_Exercise aim_:
The data below should be transcribed in full, with no picture included.

_Supplied information_:
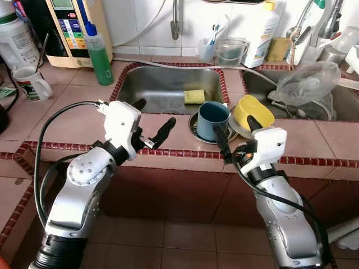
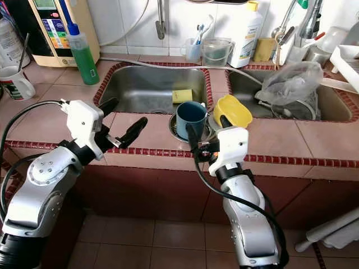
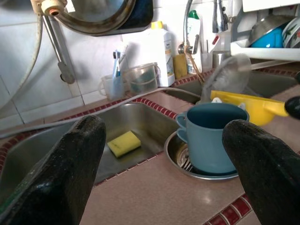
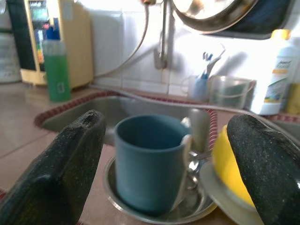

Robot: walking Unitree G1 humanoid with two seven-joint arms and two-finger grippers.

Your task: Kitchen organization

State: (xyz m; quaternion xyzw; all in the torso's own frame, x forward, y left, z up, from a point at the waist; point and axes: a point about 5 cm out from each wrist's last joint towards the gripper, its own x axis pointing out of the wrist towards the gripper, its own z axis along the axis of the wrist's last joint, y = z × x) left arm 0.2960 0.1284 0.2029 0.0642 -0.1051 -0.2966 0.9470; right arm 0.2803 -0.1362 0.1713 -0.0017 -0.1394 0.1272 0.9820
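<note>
With its jaws spread wide and empty, the right gripper [image 1: 238, 133] hovers at the front edge of the pink-tiled table [image 1: 67, 106], lined up on the blue plastic mug [image 1: 213, 119] just beyond its fingertips without touching it. That mug stands upright in a shallow round steel dish [image 3: 180, 161] on the tiled strip in front of the two sinks, its handle turned toward the yellow plastic bowl [image 1: 252, 111], which leans tilted on a pale plate just beside it. The left gripper [image 1: 152, 121], likewise open and holding nothing, is poised over the same front strip, near the left steel sink basin [image 1: 168, 84] and well apart from the mug.

Inside that basin lies a yellow sponge [image 1: 194, 96]. The right basin [image 1: 342, 106] holds a crumpled clear plastic bag [image 1: 307, 81] over some dishes. Along the back wall stand a clear measuring jug [image 1: 230, 52], a small cup of toothbrushes [image 1: 208, 49] and a white detergent bottle [image 1: 263, 33]. On the left side of the table are a green soap bottle [image 1: 100, 53] and a white mug with a spoon [image 1: 31, 83].

Judging by this, the organizing has barely begun: nothing is in hand, the mug and bowl sit unsorted, and the mug looks like the first item to be picked up.
</note>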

_Solution for this task_:
Robot: walking Unitree G1 humanoid with two seven-joint arms and two-finger grippers.

Your task: Kitchen organization

State: (xyz m; quaternion xyzw; all in the torso's own frame, x forward, y left, z up, from a point at the waist; point and axes: a point about 5 cm out from each wrist's last joint towards the gripper, its own x axis pointing out of the wrist towards the gripper, its own z axis along the axis of the wrist's last joint, y = z × x) left arm 0.2960 0.1284 0.2029 0.0642 -0.1051 -0.2966 0.9470; right arm 0.2803 -0.1362 0.1713 -0.0017 -0.1394 0.1272 0.9820
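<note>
With its jaws spread wide and empty, the right gripper [image 1: 238, 133] hovers at the front edge of the pink-tiled table [image 1: 67, 106], lined up on the blue plastic mug [image 1: 213, 119] just beyond its fingertips without touching it. That mug stands upright in a shallow round steel dish [image 3: 180, 161] on the tiled strip in front of the two sinks, its handle turned toward the yellow plastic bowl [image 1: 252, 111], which leans tilted on a pale plate just beside it. The left gripper [image 1: 152, 121], likewise open and holding nothing, is poised over the same front strip, near the left steel sink basin [image 1: 168, 84] and well apart from the mug.

Inside that basin lies a yellow sponge [image 1: 194, 96]. The right basin [image 1: 342, 106] holds a crumpled clear plastic bag [image 1: 307, 81] over some dishes. Along the back wall stand a clear measuring jug [image 1: 230, 52], a small cup of toothbrushes [image 1: 208, 49] and a white detergent bottle [image 1: 263, 33]. On the left side of the table are a green soap bottle [image 1: 100, 53] and a white mug with a spoon [image 1: 31, 83].

Judging by this, the organizing has barely begun: nothing is in hand, the mug and bowl sit unsorted, and the mug looks like the first item to be picked up.
</note>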

What is written here forms the complete answer.